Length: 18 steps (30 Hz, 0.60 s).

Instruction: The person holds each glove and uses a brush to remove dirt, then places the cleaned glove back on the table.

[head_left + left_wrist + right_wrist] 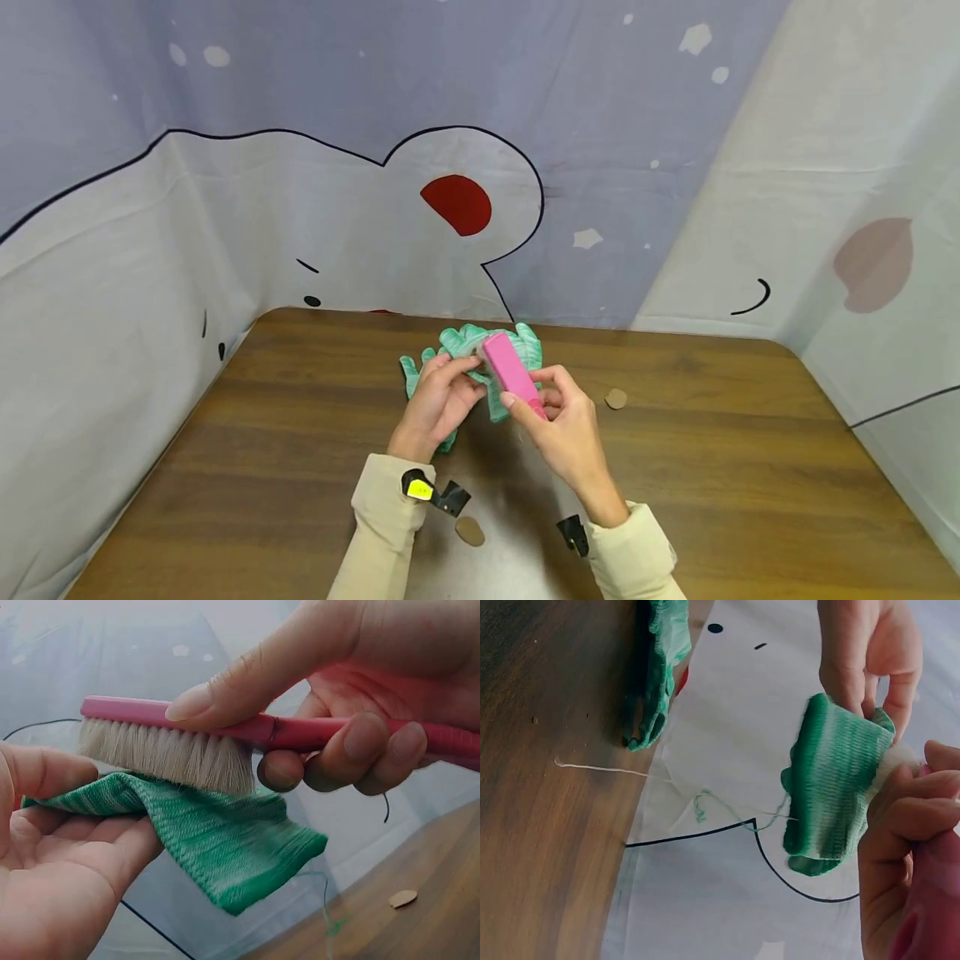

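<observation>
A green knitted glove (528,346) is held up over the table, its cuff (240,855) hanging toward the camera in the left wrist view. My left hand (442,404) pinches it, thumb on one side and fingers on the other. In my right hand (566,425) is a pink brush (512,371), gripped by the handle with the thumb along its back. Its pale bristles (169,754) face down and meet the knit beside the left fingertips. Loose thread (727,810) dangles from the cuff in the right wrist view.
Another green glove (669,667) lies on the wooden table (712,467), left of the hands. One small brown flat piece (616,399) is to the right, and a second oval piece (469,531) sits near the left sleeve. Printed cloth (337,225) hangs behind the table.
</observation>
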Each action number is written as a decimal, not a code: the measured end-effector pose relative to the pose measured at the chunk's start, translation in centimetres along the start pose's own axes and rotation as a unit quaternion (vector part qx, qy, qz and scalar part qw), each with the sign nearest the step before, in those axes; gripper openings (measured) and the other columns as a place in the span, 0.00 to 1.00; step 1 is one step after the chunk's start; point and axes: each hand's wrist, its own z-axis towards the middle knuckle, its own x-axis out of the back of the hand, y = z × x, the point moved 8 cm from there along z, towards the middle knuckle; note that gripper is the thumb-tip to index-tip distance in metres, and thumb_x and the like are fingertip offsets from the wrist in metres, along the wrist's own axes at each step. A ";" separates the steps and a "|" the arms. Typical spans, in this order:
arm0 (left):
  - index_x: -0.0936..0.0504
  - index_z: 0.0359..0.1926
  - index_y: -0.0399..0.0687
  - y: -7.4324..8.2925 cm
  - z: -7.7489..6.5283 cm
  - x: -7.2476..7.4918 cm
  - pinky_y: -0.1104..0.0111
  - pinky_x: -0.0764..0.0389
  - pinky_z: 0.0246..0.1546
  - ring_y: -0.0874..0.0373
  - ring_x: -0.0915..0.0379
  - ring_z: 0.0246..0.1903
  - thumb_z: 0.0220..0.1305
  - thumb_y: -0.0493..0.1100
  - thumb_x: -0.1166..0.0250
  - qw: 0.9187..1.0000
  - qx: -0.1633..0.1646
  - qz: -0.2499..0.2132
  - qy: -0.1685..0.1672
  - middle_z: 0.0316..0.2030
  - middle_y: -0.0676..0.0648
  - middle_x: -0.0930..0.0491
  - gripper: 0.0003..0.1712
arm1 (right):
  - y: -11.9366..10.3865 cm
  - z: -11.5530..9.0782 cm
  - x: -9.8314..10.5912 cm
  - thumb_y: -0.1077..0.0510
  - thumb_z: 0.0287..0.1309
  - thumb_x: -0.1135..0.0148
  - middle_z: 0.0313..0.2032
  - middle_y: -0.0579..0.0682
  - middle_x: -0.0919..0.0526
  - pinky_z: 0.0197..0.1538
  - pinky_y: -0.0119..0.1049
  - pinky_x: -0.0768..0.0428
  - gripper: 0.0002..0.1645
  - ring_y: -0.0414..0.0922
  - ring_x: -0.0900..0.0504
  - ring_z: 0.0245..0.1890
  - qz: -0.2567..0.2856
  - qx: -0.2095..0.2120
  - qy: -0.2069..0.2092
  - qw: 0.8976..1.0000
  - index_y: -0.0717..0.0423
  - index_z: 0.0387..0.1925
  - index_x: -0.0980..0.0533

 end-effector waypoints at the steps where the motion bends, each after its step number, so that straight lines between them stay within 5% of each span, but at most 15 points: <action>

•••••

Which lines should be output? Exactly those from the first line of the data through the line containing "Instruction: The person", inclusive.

→ OUTPUT OF THE EXERCISE:
Length: 18 steps (30 Hz, 0.60 s).

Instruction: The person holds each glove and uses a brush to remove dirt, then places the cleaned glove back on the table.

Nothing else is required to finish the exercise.